WHAT YOU NEED TO DO: Please copy the data below exactly; none of the pictures in it belong in the copy.

INFORMATION PROVIDED:
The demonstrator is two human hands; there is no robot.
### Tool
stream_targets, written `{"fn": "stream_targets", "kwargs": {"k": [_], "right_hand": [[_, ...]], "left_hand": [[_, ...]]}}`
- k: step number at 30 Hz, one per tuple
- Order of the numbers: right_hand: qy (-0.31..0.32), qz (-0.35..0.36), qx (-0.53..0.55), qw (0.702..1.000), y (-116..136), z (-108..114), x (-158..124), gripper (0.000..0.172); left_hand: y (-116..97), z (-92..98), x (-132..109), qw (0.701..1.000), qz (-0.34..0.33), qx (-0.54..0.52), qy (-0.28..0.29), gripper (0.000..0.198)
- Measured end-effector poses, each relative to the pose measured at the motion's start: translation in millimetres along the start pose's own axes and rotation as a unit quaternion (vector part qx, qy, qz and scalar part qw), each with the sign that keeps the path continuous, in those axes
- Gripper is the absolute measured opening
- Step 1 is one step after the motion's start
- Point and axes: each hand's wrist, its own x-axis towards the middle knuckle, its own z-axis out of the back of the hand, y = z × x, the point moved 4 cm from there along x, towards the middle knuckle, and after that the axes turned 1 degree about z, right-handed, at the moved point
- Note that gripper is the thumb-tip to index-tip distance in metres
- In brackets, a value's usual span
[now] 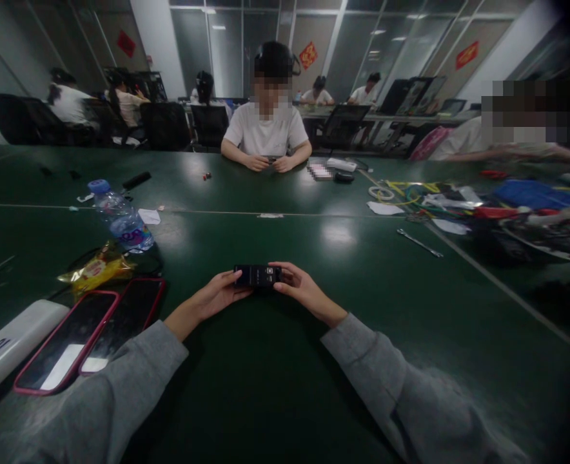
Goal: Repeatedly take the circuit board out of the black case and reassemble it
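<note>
Between my two hands is a small black rectangular device (258,276) with white printing and what looks like a square code at its right end. My left hand (220,295) grips its left end, thumb on the upper face and fingers underneath. At the right end, my right hand (300,288) pinches it between thumb and fingers. The device is held level just over the green table (246,374). What the printing says is too small to read.
Left of my arm lie two red-edged phones (67,341), a white power bank (17,345), a yellow packet (96,270) and a water bottle (123,219). A wrench (419,243) and tangled cables (425,193) lie to the right. Across the table sits a person (266,132) holding a small dark item.
</note>
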Motion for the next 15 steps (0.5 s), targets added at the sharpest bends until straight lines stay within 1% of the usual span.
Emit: {"fn": "stream_targets", "kwargs": {"k": [3, 5, 6, 8, 11, 13, 14, 15], "right_hand": [[-0.002, 0.020, -0.034, 0.999, -2.4, -2.4, 1.1, 0.052], [-0.021, 0.041, -0.086, 0.995, 2.8, 3.8, 2.0, 0.055], [-0.048, 0.054, -0.121, 0.990, 10.1, 10.7, 2.1, 0.057], [-0.136, 0.101, -0.175, 0.970, 35.8, 30.2, 0.2, 0.049], [-0.250, 0.207, -0.185, 0.927, 85.9, 56.6, -8.9, 0.038], [-0.309, 0.262, -0.197, 0.893, 108.1, 62.5, -17.0, 0.034], [-0.332, 0.278, -0.207, 0.877, 112.2, 60.7, -20.5, 0.034], [-0.339, 0.283, -0.220, 0.870, 111.0, 55.3, -22.2, 0.036]], "left_hand": [[-0.9, 1.4, 0.5, 1.000, 0.000, -0.014, -0.009, 0.041], [-1.9, 0.3, -1.0, 0.999, 0.010, -0.013, -0.030, 0.044], [-3.1, -1.1, -2.2, 0.999, 0.009, -0.016, -0.040, 0.045], [-5.2, -5.1, -5.2, 0.998, 0.013, -0.027, -0.054, 0.049], [-7.0, -8.1, -8.3, 0.997, 0.021, -0.033, -0.073, 0.053], [-6.9, -7.3, -8.0, 0.997, 0.023, -0.035, -0.066, 0.055], [-6.4, -5.8, -7.1, 0.997, 0.023, -0.035, -0.063, 0.056], [-5.7, -4.0, -5.9, 0.997, 0.022, -0.034, -0.060, 0.057]]}}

PROBLEM SOLUTION:
The demonstrator is two human hands; there is no robot.
### Tool
stream_targets, written `{"fn": "stream_targets", "kwargs": {"k": [_], "right_hand": [[_, ...]], "left_hand": [[_, ...]]}}`
- k: step number at 30 Hz, one per tuple
- Order of the numbers: right_hand: qy (-0.31..0.32), qz (-0.35..0.36), qx (-0.53..0.55), qw (0.702..1.000), y (-116..136), z (-108..114), x (-158..124), gripper (0.000..0.172); left_hand: y (-116..97), z (-92..98), x (-132..109), qw (0.701..1.000), qz (-0.34..0.33), qx (-0.54..0.52), qy (-0.28..0.29), gripper (0.000..0.198)
- Measured end-effector poses, each relative to the pose measured at the motion's start: translation in millimetres along the start pose's own axes and rotation as a unit quaternion (vector part qx, qy, qz and scalar part qw), each with the sign that keeps the path continuous, in those axes
- Gripper is the absolute measured opening
- Step 1 is one step after the motion's start
- Point and axes: each hand's wrist, its own x-axis towards the middle knuckle, its own z-axis out of the back of the hand, y = z × x, the point moved 4 cm from there along x, towards the middle knuckle, and after that the axes turned 1 degree about z, right-handed, at the moved point
- Note that gripper is the thumb-tip to index-tip distance in metres
- In brackets, a value's usual span
[now] 
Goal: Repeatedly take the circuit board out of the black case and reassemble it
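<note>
Between my two hands is a small black rectangular device (258,276) with white printing and what looks like a square code at its right end. My left hand (220,295) grips its left end, thumb on the upper face and fingers underneath. At the right end, my right hand (300,288) pinches it between thumb and fingers. The device is held level just over the green table (246,374). What the printing says is too small to read.
Left of my arm lie two red-edged phones (67,341), a white power bank (17,345), a yellow packet (96,270) and a water bottle (123,219). A wrench (419,243) and tangled cables (425,193) lie to the right. Across the table sits a person (266,132) holding a small dark item.
</note>
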Motion for the next 15 steps (0.5 s), targets added at the sharpest bends until straight lines stay within 1% of the usual span.
Emit: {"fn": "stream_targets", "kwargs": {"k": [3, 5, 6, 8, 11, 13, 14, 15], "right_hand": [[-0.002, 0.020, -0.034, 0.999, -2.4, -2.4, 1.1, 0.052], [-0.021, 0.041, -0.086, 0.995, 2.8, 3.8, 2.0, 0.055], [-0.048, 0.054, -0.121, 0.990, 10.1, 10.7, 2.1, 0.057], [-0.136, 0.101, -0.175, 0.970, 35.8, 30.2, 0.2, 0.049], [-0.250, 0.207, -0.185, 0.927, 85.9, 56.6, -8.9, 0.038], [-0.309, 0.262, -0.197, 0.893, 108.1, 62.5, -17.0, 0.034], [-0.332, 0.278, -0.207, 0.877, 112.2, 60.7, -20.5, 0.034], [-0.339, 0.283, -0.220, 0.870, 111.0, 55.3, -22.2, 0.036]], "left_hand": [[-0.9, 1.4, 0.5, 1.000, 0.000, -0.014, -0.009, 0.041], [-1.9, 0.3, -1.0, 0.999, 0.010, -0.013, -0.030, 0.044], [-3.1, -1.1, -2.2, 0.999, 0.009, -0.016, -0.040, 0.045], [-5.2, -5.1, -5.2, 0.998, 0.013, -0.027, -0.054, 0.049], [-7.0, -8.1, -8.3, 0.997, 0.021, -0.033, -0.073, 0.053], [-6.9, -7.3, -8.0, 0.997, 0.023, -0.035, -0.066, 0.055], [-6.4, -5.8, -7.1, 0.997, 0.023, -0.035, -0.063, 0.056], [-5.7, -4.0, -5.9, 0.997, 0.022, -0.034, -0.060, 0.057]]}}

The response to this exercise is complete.